● Problem statement: Beginning with the line that has "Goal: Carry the" and ending with the line that has "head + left", retype the entries below exactly, except for the pictures.

────

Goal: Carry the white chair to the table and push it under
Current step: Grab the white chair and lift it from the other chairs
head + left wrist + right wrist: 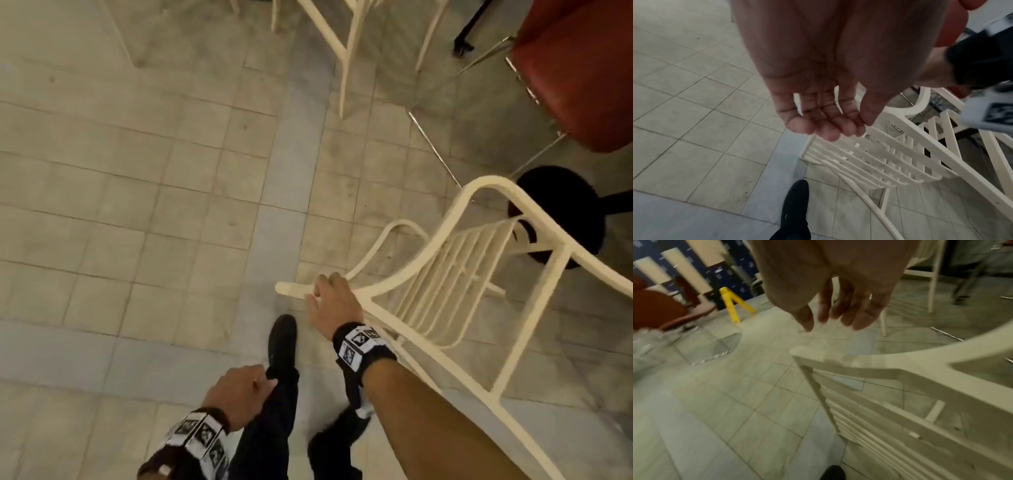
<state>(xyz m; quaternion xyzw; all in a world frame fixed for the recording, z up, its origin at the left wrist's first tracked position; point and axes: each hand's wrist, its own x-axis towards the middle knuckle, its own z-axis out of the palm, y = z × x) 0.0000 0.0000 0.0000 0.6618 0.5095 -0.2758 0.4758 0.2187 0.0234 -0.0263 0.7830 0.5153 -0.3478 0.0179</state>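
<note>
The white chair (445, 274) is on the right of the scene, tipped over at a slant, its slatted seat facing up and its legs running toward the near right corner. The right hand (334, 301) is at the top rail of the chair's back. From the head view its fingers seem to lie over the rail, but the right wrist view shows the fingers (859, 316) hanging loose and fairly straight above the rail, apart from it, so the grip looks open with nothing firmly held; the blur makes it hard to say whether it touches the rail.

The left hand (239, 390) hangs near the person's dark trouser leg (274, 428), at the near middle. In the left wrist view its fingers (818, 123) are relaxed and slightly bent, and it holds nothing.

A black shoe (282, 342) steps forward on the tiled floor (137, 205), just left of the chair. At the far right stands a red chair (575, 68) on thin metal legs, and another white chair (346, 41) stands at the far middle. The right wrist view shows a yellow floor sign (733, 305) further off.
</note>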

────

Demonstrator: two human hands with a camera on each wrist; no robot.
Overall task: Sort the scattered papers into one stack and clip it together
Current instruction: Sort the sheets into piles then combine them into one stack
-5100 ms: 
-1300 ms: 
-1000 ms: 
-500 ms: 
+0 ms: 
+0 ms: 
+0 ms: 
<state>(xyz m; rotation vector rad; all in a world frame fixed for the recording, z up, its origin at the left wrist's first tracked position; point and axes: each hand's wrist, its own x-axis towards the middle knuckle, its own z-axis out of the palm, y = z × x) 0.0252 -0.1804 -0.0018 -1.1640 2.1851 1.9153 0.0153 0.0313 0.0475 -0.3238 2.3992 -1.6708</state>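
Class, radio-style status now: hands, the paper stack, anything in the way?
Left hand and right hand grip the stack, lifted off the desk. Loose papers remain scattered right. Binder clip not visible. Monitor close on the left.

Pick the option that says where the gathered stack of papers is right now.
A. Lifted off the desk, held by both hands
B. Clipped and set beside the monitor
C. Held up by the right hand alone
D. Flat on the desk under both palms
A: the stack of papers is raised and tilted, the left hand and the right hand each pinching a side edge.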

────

● Task output:
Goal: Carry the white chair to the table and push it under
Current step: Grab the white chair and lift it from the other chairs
head + left wrist + right wrist: 

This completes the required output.